**What you should do**:
Output the listing word for word, minus pictures.

•••••

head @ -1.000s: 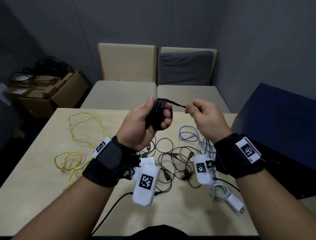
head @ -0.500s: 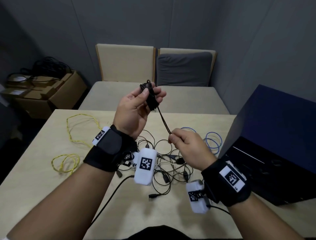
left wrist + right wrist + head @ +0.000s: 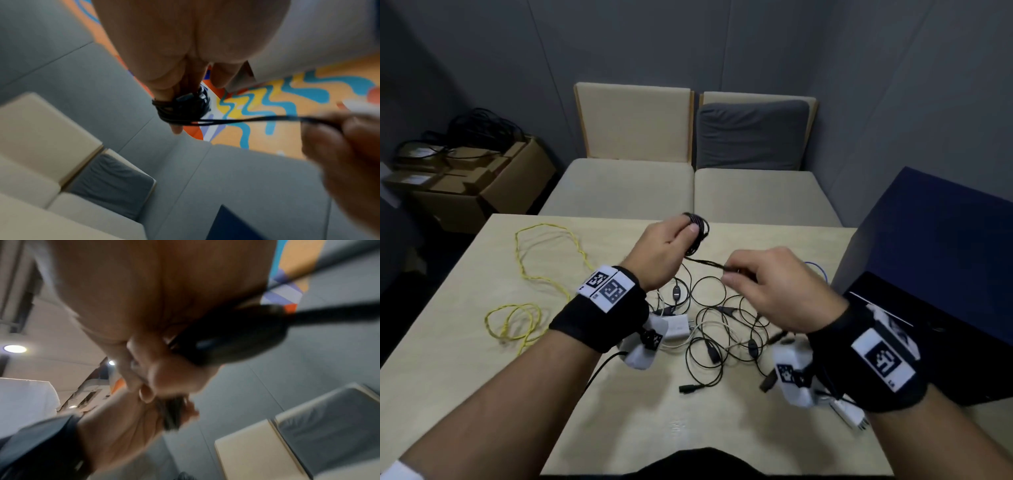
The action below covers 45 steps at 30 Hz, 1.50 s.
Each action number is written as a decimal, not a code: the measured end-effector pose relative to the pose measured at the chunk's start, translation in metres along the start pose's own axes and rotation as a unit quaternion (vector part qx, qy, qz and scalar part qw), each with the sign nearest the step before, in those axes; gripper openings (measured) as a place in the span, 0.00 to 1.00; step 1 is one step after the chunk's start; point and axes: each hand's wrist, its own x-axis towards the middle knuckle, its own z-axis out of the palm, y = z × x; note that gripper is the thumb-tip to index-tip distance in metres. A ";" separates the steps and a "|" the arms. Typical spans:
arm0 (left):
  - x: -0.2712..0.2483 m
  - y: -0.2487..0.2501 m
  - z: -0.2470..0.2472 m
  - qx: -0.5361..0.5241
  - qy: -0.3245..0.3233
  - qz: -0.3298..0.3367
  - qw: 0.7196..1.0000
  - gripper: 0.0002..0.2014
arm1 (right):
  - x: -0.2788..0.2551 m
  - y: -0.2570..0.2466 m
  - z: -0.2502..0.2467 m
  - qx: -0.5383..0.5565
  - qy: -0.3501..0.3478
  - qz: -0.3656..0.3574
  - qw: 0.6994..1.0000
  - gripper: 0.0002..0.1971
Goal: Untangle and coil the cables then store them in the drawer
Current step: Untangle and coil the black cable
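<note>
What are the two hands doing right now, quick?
Left hand: closed, holding the black cable coil.
Right hand: closed, pinching the loose strand that runs from that coil.

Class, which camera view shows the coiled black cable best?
The left wrist view: the black coil sits central on the fingers of the left hand, its loose strand running to the right hand. The head view shows it small; the right wrist view, only a dark blur.
</note>
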 end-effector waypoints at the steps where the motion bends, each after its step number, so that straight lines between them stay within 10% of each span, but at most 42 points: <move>1: -0.001 0.002 -0.001 0.031 -0.030 0.004 0.999 0.27 | 0.004 0.001 -0.007 -0.009 0.010 -0.008 1.000 0.06; 12: -0.021 0.033 0.006 -0.226 -0.161 -0.043 0.960 0.17 | 0.034 0.025 -0.023 0.095 0.139 -0.018 0.986 0.04; 30: -0.016 0.051 0.009 -0.616 -0.023 -0.085 0.783 0.12 | 0.024 0.013 0.050 0.375 0.132 0.077 0.914 0.09; 45: -0.006 0.027 0.010 -0.500 0.071 -0.074 0.860 0.13 | -0.002 0.001 0.052 0.088 -0.030 0.068 0.993 0.06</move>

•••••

**Task solution**:
head @ -1.000s: 
head @ -0.500s: 
left wrist + right wrist + head @ +0.000s: 
The action below covers 45 steps at 30 Hz, 1.50 s.
Each action number is written as a decimal, not a code: the measured end-effector pose relative to the pose measured at the chunk's start, translation in metres along the start pose's own axes and rotation as a unit quaternion (vector part qx, qy, qz and scalar part qw), each with the sign nearest the step before, in those axes; gripper openings (measured) as a place in the span, 0.00 to 1.00; step 1 is one step after the chunk's start; point and axes: each hand's wrist, its own x-axis towards the middle knuckle, its own z-axis out of the palm, y = z × x; note that gripper is the thumb-tip to index-tip distance in metres. A ";" separates the steps and a "|" the arms. Typical spans:
arm0 (left):
  - x: -0.2712..0.2483 m
  - y: -0.2487..0.2501 m
  - z: -0.2470..0.2472 m
  - qx: -0.5361..0.5241
  - qy: -0.3245..0.3233
  - qz: -0.3298..0.3367
  - qw: 0.7196..1.0000
  - gripper: 0.0002..0.2014
arm1 (right):
  - x: -0.2788..0.2551 m
  - y: -0.2570..0.2466 m
  - z: -0.2502..0.2467 m
  - qx: -0.5383..0.5565
  - qy: -0.3501..0.3478
  - qz: -0.3656..0.3574
  - qw: 0.6994..1.0000
  - gripper: 0.0002..0.1971
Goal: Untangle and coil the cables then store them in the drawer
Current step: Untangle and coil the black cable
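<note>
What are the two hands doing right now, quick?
Left hand: closed, holding the black cable coil.
Right hand: closed, pinching the loose strand that runs from that coil.

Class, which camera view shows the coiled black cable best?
The left wrist view: the black coil sits central on the fingers of the left hand, its loose strand running to the right hand. The head view shows it small; the right wrist view, only a dark blur.
</note>
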 end-effector waypoints at the steps where the motion bends, each after its step number, so that straight lines between them stay within 10% of each span, but at most 42 points: <move>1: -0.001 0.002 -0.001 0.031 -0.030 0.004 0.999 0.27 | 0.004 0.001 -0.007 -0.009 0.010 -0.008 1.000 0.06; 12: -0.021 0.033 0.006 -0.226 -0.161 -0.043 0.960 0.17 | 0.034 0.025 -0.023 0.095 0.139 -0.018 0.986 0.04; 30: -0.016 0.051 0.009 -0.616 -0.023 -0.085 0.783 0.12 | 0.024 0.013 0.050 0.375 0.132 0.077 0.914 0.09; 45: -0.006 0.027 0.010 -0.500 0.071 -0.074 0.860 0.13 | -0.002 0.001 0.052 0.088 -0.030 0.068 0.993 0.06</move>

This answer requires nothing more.